Valéria também não vê espaço para construção de novas refinarias do zero. Esse tipo de empreendimento demora para ser amortizado e começar a dar retorno e não há mais tempo para isso, segunda ela, por conta da urgência da transição energética.
Por isso, o foco do setor neste momento é o programa de desinvestimentos da Petrobras. Originalmente, a empresa se comprometeu junto ao Conselho Administrativo de Defesa Econômica (Cade) a vender metade de sua capacidade de refino, oito refinarias, até dezembro do ano passado. Mas a companhia não conseguiu cumprir esse prazo, que foi ampliado. O novo cronograma não foi informado.
Das oito unidades, a Petrobras conseguiu vender apenas três. A maior delas foi a Refinaria Landulpho Alves (Rlam), na Bahia, para o fundo árabe Mubadala por US$ 1,65 bilhão. A unidade, rebatizada de Mataripe, responde, sozinha, por 14% de toda a capacidade de refino do Brasil.
Para Márcio Couto, coordenador de pesquisa da FGV Energia, esse processo foi prejudicado pela pandemia de Covid-19, mas será retomado.
— De uma maneira geral, o que se espera é que esses novos agentes aumentem a produção em termos de derivado, atendendo melhor os mercados que precisam de algum tipo de complementação de demanda — disse.
Couto também rechaça o controle de preços e lembra que a arrecadação de União, estados e municípios disparou com as receitas de petróleo.

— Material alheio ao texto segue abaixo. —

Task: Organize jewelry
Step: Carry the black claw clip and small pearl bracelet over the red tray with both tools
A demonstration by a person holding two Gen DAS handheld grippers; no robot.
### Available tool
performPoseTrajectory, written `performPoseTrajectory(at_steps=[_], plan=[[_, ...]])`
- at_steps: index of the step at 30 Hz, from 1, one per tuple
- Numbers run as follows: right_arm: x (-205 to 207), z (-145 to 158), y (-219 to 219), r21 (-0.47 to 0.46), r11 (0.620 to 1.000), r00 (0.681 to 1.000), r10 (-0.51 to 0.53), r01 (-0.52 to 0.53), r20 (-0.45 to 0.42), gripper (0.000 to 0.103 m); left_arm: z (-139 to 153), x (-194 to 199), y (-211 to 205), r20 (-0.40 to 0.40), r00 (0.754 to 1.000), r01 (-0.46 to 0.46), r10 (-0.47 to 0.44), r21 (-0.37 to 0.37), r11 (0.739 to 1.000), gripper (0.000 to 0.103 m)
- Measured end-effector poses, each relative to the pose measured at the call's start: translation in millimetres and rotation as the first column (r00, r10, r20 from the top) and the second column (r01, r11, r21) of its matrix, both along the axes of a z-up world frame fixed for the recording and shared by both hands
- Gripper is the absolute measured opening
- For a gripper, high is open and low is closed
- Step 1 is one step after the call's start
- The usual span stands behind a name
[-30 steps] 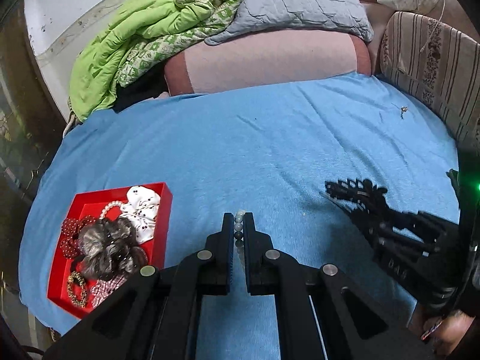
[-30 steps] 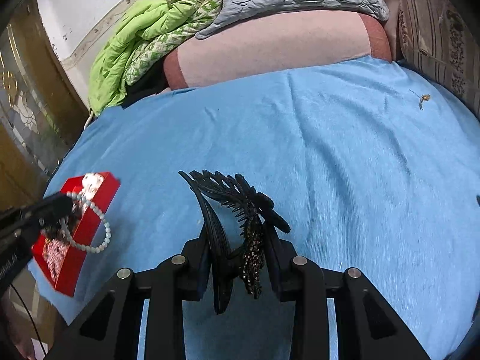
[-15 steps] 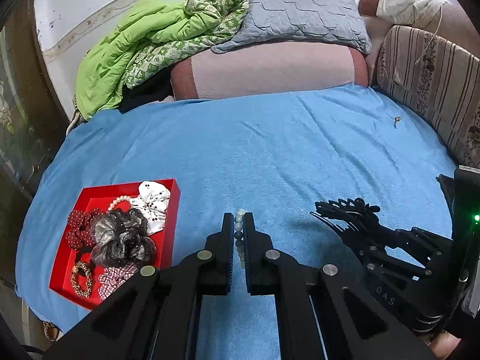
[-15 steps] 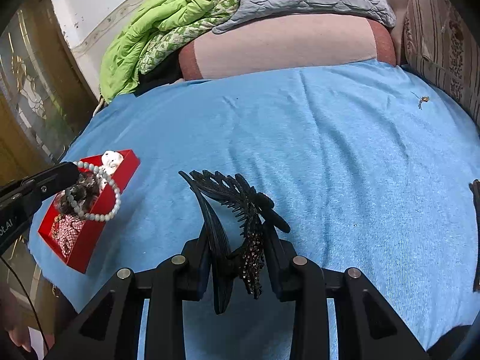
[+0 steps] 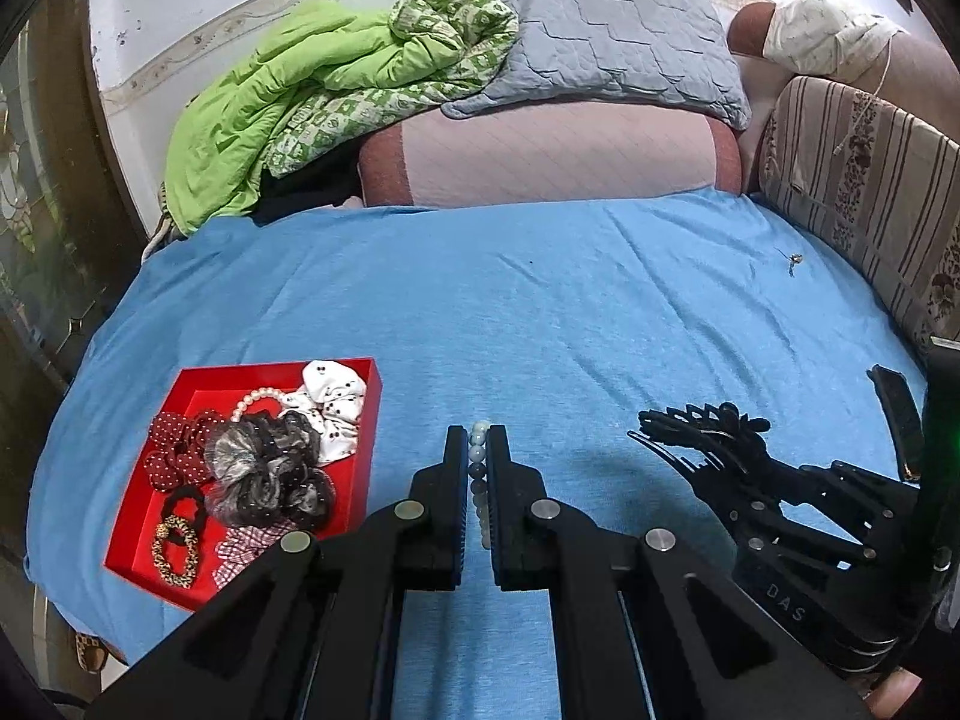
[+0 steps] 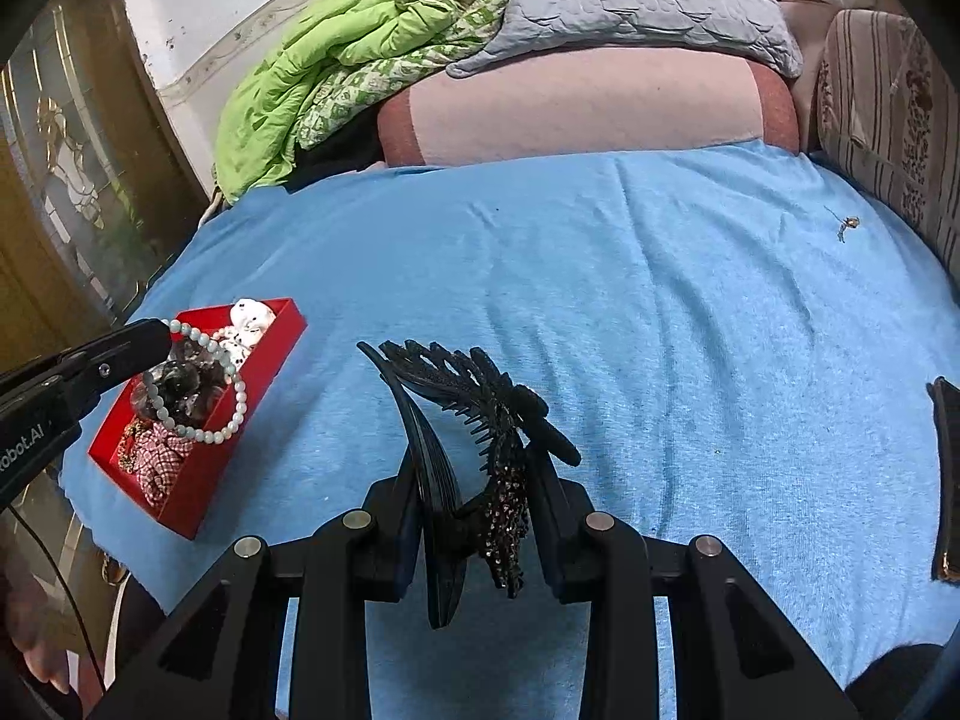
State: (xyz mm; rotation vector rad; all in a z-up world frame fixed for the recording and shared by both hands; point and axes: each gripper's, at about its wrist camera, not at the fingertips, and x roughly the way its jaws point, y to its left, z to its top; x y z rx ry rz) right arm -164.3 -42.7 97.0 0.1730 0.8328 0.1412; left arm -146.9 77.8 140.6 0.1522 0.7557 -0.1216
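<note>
Jewelry is carried in both grippers above the blue bed sheet (image 5: 540, 312): a pale beaded bracelet (image 6: 231, 414) is pinched in the left gripper (image 5: 478, 456), dangling near the red rectangular tray (image 5: 360, 450); a black toothed hair claw (image 6: 480, 420) is clamped in the right gripper (image 6: 474, 480). If released short of the tray, the bracelet could be dropped onto the sheet.

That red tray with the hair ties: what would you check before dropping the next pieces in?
1. Left gripper shut on pale bead bracelet: ok.
2. Right gripper clamped on black toothed hair claw: ok.
3. Red rectangular tray in view on blue bedsheet: ok.
4. Bracelet directly above tray: cannot tell.
5. Free space in tray: ok, back left corner bare.
6. Small trinket collected: not ok.
</note>
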Motion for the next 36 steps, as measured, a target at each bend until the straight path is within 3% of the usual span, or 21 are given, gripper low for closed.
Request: performPoseTrajectory(at_steps=[13,21,30,36], plan=[[-3.8,10.4,26.1,-0.022,0.998,0.999,0.053,-0.053,0.012,0.035,21.2,-7.9,65.1,0.043,0.998,-0.049,0.055,-0.13,0.99,0.006],[-6.8,21.8,52.7,-0.037,0.993,0.992,0.116,-0.115,0.041,0.035,34.7,-17.1,125.3,0.076,0.986,-0.135,0.151,-0.185,0.974,0.006],[-2.0,31.7,85.6,-0.054,0.975,0.975,0.217,-0.215,0.046,0.035,29.5,-16.8,177.2,0.061,0.954,-0.281,0.292,-0.148,0.948,0.006],[8.7,39.5,117.6,-0.039,0.956,0.955,0.294,-0.292,0.045,0.035,20.0,-14.9,201.2,0.029,0.941,-0.328,0.336,-0.15,0.933,0.006]])
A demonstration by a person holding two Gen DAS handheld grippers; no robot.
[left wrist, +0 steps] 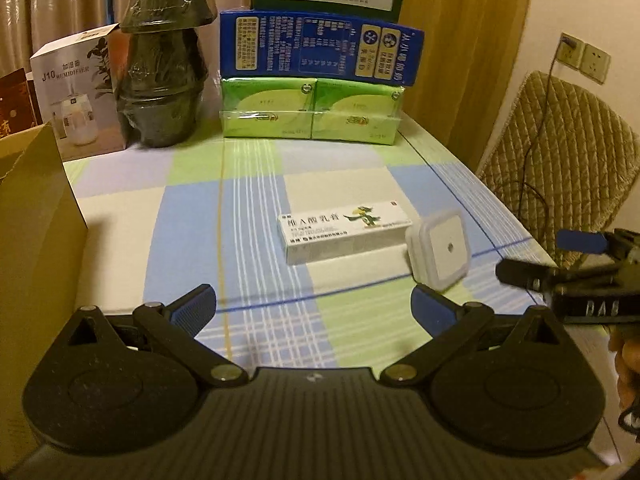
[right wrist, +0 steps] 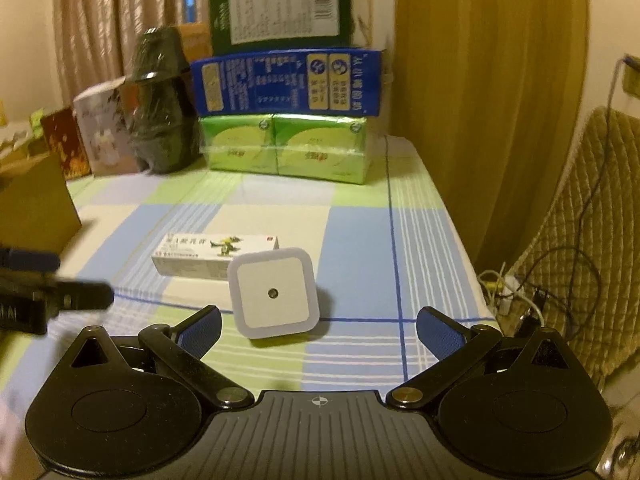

Como o GLOBO mostrou, depois de bater recorde em 2021, a arrecadação de União, estados e municípios com a produção de petróleo deve terminar o ano com um novo salto de 58,9%, para R$ 118,7 bilhões, segundo projeção da Agência Nacional do Petróleo (ANP).
— A discussão agora deveria ser como usar esse dinheiro que União, estado e municípios têm por conta da alta do petróleo. Como usar esse dinheiro para política pública adequada, para aumentar o bem-estar da população. Se houver um investimento bem gasto, tem ganhos enormes para a sociedade, muito maiores que o congelamento de preços — disse.